Early life and education
Choudhury was born on 11 November 1928, to a Bengali Muslim political family in Sylhet, erstwhile British India. Their ancestral home is in Dargapasha in Sunamganj District. He was the eldest of the seven children of Abdur Rasheed Choudhury (d. 1944) and Begum Serajunnessa Choudhury (1910–1974). Abdur was a member of the Assam Legislative Assembly and later a member of the Central Legislative Assembly in Delhi. Serajunessa was elected a member of Pakistan National Assembly.

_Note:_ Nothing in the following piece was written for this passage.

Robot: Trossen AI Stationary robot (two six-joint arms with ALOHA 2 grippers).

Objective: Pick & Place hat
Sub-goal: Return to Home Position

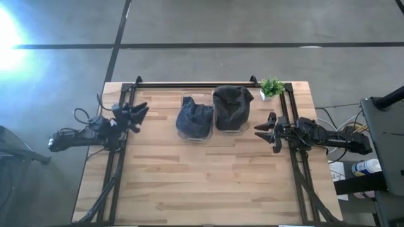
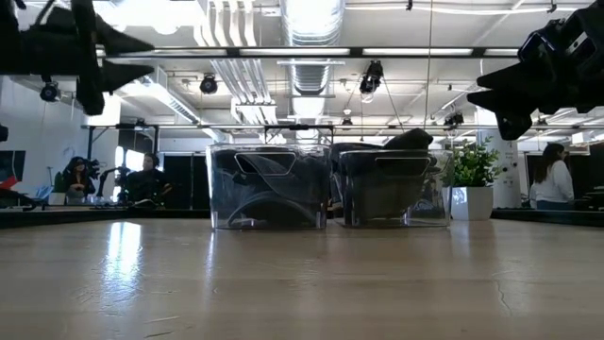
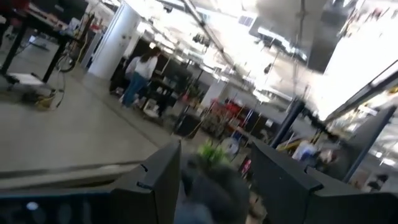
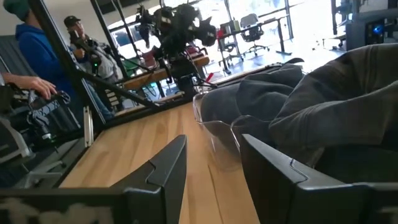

Choudhury passed the matriculation exam from Sylhet Government Pilot High School. Later he studied in St. Edmund's College in Shillong. He graduated from Aligarh Muslim University in 1947. He then studied for the English Bar and became a member of the Inner Temple in London. He obtained a diploma in International Affairs from the London Institute of World Affairs. He later graduated from The Fletcher School of Law and Diplomacy in Massachusetts, United States. He gained fluency in Bengali, English, Urdu, French and Italian, and was conversational in Arabic, Spanish, Portuguese, German and Indonesian.

Career
Choudhury joined the Pakistan Foreign Service in 1953. During his diplomatic career with Pakistan, he held various assignments in Rome, Baghdad, Paris, Lisbon, Jakarta and New Delhi. During the Bangladesh Liberation War in 1971, he defected to the Provisional Government of Bangladesh. He negotiated the recognition of Bangladesh by over 40 countries. On Victory Day, 1971, he addressed the Indian parliament on behalf of the Bangladeshi people. He became the first Bangladeshi Ambassador to the Federal Republic of Germany in 1972, with concurrent accreditation to Switzerland, Austria and the Holy See. He was also the first Permanent Representative of Bangladesh to the International Atomic Energy Agency (IAEA) and the United Nations Industrial Development Organization (UNIDO). In 1975, Choudhury sheltered Sheikh Hasina and Sheikh Rehana at his residence in Bonn after the assassination of Sheikh Mujibur Rahman.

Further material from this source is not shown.